The embryotoxic and teratogenic potential of all-trans retinoic acid was assessed following exposure prior to and during early organogenesis in the cynomolgus monkey (Macaca fascicularis). Sixteen pregnant females were orally administered all-trans retinoic acid (Tretinoin, Hoffman-La Roche) once daily from GD 10-20 and twice daily from GD 21-24 at three different dosages 5 (n = 9), 10 (n = 6) and 20 mg/kg (n = 1). Adverse clinical signs resembling hypervitaminosis A were observed in one animal at 5 mg/kg, in three animals at 10 mg/kg, and in the animal treated with 20 mg/kg all-trans retinoic acid. Maternal weight loss was observed in the 10- and 20-mg/kg groups. A dose-dependent increase in embryolethality was observed, with 22% (2/9), 50% (3/6), and 100% (1/1) occurring at 5, 10, and 20 mg/kg, respectively. The majority of embryonic deaths occurred between GD 16 and 20; the incidence of these early losses was higher than in historical and concurrent controls. No malformations, but a single growth-retarded fetus, was observed in the 5-mg/kg group. Craniofacial malformations, consisting of external ear defects, mandibular hypoplasia, cleft palate, and temporal bone abnormalities, were seen in three viable fetuses in the 10-mg/kg group. Skeletal variations were common to the majority (70%, 7/10) of viable fetuses in both dose groups and were increased relative to historical controls (32%, 25/77).
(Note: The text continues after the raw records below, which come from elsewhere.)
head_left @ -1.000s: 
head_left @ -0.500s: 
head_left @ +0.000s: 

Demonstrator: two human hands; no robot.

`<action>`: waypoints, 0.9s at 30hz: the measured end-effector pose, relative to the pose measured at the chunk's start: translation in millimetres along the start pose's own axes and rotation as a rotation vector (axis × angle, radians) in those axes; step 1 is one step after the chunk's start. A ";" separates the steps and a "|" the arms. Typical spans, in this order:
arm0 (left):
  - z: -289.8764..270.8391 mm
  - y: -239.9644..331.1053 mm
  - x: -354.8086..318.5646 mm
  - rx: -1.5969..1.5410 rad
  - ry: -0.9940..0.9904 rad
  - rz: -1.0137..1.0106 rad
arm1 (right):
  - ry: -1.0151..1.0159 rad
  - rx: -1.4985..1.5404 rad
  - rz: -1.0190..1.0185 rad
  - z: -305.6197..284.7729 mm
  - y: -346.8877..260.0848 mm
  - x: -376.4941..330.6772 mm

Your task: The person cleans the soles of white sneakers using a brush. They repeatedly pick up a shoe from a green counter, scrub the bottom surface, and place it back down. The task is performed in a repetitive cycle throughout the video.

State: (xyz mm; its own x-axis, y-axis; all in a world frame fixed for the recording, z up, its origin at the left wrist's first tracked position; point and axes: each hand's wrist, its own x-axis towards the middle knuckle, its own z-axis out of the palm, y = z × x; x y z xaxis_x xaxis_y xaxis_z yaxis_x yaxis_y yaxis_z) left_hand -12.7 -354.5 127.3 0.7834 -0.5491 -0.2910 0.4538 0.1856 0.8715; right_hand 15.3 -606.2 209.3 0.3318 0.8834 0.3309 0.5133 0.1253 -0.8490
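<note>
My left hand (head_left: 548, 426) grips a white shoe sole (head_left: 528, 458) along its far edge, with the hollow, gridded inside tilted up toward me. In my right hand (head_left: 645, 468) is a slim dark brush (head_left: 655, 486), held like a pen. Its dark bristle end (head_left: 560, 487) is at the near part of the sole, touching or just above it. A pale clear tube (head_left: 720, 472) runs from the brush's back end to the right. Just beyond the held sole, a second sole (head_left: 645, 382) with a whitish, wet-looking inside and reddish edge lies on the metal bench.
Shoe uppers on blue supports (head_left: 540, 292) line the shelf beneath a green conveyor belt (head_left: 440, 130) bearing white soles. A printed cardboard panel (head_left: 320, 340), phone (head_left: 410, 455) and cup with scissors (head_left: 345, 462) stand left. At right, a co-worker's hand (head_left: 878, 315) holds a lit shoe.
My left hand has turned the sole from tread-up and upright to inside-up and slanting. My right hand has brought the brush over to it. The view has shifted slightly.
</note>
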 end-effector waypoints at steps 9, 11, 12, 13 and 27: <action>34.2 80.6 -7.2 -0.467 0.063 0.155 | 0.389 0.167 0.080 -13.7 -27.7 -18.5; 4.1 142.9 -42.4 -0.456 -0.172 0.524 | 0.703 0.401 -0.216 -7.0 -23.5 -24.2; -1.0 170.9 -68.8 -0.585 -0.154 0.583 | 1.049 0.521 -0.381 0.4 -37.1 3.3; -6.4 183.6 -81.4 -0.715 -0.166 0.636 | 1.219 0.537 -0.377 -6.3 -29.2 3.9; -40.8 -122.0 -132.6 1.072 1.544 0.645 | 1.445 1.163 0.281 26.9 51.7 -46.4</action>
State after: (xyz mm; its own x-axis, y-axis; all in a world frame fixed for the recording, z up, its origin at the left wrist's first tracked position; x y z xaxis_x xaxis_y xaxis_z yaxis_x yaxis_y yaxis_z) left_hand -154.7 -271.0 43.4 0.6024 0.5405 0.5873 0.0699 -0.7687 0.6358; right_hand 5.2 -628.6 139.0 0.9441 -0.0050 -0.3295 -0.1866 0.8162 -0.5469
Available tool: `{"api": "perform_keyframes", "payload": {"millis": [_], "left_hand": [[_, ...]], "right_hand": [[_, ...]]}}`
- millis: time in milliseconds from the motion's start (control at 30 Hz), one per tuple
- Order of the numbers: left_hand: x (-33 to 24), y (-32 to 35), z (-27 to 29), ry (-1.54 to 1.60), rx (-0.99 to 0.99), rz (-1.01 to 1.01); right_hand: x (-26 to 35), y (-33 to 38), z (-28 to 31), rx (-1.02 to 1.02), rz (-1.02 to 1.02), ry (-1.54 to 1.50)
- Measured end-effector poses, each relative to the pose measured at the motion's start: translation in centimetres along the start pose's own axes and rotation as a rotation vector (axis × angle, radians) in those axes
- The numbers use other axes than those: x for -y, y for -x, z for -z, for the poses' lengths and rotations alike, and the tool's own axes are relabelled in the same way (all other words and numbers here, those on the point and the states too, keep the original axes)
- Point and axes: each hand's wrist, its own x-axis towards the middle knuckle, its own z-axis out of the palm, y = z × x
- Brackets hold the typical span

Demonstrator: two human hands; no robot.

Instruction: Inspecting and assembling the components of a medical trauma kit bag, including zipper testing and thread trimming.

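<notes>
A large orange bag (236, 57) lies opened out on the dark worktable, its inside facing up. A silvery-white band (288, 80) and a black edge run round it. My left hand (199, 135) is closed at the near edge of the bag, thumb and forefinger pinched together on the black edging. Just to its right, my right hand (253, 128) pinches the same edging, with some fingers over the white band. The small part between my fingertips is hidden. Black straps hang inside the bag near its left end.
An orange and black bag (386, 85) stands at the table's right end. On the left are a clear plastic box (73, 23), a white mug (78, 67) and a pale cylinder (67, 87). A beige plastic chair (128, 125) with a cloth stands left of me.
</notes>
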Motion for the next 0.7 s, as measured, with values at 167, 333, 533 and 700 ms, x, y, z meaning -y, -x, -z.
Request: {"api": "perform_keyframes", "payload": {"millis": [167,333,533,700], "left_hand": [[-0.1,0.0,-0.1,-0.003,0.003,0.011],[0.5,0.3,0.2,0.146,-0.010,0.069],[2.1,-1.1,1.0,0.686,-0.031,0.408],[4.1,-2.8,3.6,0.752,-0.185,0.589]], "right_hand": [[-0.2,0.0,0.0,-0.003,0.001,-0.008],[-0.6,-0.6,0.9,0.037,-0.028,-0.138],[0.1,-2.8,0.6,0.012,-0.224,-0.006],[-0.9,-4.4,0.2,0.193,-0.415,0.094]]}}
Unlike previous studies with 13-cis-retinoic acid during the pre- and early organogenic stages of development (Hummler et al., Teratology 42:263-272, 1990), no thymic hypo- or aplasia or heart anomalies were observed, which may be attributable to the slightly longer 13-cis retinoic acid treatment period, i.e., GD 10-27. However, external ear and temporal bone defects were common to both all-trans and 13-cis retinoic acid. The similarity observed in the malformation syndrome induced by both all-trans and 13-cis retinoic acid in the cynomolgus monkey and 13-cis retinoic acid embryopathy in humans supports this macaque species as a model for further developmental toxicity studies of vitamin A-related compounds.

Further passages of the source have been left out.